◆ **WHAT TO PRODUCE**
Print the lines below exactly, beginning with the one that contains "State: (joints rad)" and stopping after the last line.

### EXERCISE DATA ###

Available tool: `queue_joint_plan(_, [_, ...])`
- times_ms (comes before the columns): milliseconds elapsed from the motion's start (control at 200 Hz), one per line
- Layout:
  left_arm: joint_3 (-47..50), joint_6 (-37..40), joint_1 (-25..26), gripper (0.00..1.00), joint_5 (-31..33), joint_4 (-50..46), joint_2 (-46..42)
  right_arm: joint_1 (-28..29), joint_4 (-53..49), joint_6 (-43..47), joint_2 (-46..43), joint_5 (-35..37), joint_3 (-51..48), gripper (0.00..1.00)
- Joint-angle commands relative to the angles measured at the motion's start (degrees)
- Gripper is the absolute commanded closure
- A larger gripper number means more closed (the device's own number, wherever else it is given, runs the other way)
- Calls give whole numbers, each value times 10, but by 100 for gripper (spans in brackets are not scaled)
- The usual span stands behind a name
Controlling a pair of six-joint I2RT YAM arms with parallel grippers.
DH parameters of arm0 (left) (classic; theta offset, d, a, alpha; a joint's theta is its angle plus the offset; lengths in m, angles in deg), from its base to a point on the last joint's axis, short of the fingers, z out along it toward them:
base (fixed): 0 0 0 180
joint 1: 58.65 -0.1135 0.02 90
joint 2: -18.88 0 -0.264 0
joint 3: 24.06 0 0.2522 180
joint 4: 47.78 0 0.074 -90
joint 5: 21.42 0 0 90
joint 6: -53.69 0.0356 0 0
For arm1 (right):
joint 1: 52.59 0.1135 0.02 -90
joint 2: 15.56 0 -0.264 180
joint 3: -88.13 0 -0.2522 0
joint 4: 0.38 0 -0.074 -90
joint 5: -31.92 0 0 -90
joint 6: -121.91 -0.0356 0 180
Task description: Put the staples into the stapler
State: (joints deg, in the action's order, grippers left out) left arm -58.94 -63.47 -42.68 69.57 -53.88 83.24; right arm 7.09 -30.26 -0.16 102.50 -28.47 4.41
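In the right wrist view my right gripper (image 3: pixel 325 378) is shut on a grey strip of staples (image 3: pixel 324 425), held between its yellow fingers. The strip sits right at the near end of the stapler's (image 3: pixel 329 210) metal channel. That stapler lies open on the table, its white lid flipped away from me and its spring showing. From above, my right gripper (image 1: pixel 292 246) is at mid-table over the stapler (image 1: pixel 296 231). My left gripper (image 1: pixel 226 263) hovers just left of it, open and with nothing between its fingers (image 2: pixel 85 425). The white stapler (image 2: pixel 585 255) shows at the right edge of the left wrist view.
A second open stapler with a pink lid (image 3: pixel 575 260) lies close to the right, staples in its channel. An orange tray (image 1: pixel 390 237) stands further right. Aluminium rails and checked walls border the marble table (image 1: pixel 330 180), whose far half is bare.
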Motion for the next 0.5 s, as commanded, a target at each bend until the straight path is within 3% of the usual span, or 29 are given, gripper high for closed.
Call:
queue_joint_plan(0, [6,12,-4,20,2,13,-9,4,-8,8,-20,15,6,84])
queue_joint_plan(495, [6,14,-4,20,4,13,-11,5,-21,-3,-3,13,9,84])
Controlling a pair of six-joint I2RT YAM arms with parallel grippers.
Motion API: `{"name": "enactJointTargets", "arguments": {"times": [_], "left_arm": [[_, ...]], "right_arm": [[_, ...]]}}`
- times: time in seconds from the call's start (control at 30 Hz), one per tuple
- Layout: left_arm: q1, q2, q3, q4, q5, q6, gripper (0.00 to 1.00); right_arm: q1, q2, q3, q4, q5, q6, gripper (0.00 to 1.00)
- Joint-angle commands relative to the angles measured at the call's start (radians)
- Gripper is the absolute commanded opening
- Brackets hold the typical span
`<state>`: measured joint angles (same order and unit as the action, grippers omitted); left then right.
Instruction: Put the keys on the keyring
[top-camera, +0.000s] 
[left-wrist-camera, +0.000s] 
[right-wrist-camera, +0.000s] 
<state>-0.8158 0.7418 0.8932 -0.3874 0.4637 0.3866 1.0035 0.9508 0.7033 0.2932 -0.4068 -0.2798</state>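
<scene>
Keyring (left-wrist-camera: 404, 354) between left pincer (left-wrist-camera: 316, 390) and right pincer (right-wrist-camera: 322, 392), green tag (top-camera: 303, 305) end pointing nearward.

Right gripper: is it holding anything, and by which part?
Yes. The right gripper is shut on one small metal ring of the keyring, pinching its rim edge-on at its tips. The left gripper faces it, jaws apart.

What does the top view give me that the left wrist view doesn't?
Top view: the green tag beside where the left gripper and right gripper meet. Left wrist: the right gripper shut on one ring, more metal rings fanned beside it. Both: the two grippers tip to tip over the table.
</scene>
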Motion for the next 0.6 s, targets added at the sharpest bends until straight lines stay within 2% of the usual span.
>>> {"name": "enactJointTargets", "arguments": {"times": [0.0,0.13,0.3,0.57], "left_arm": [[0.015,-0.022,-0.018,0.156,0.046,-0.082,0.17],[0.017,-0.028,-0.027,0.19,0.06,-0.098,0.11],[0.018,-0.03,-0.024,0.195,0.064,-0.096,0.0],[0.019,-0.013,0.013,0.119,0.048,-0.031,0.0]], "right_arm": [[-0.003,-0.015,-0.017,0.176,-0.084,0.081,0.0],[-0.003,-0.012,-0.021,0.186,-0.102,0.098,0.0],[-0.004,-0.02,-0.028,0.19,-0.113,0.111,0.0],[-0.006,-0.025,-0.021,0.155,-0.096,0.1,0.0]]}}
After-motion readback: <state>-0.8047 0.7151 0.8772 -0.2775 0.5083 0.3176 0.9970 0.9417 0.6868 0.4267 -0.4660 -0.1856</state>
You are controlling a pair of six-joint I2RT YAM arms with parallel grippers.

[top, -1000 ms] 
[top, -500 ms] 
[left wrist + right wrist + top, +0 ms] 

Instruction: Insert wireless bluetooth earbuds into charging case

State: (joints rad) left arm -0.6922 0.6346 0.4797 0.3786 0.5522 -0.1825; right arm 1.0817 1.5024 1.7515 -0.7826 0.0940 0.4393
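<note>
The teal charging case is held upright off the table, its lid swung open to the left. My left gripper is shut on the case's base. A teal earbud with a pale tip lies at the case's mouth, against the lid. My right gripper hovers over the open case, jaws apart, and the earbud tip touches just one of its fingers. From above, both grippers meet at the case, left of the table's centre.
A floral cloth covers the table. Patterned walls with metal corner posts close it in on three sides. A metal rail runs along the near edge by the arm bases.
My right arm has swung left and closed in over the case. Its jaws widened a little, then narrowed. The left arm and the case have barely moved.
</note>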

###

◆ **YOUR RESPONSE**
State: (joints rad) left arm -0.6922 0.6346 0.4797 0.3786 0.5522 -0.1825; right arm 1.0817 1.5024 1.7515 -0.7826 0.0940 0.4393
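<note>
The teal charging case is held upright off the table, its lid swung open to the left. My left gripper is shut on the case's base. A teal earbud with a pale tip lies at the case's mouth, against the lid. My right gripper hovers over the open case, jaws apart, and the earbud tip touches just one of its fingers. From above, both grippers meet at the case, left of the table's centre.
A floral cloth covers the table. Patterned walls with metal corner posts close it in on three sides. A metal rail runs along the near edge by the arm bases.
My right arm has swung left and closed in over the case. Its jaws widened a little, then narrowed. The left arm and the case have barely moved.
</note>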

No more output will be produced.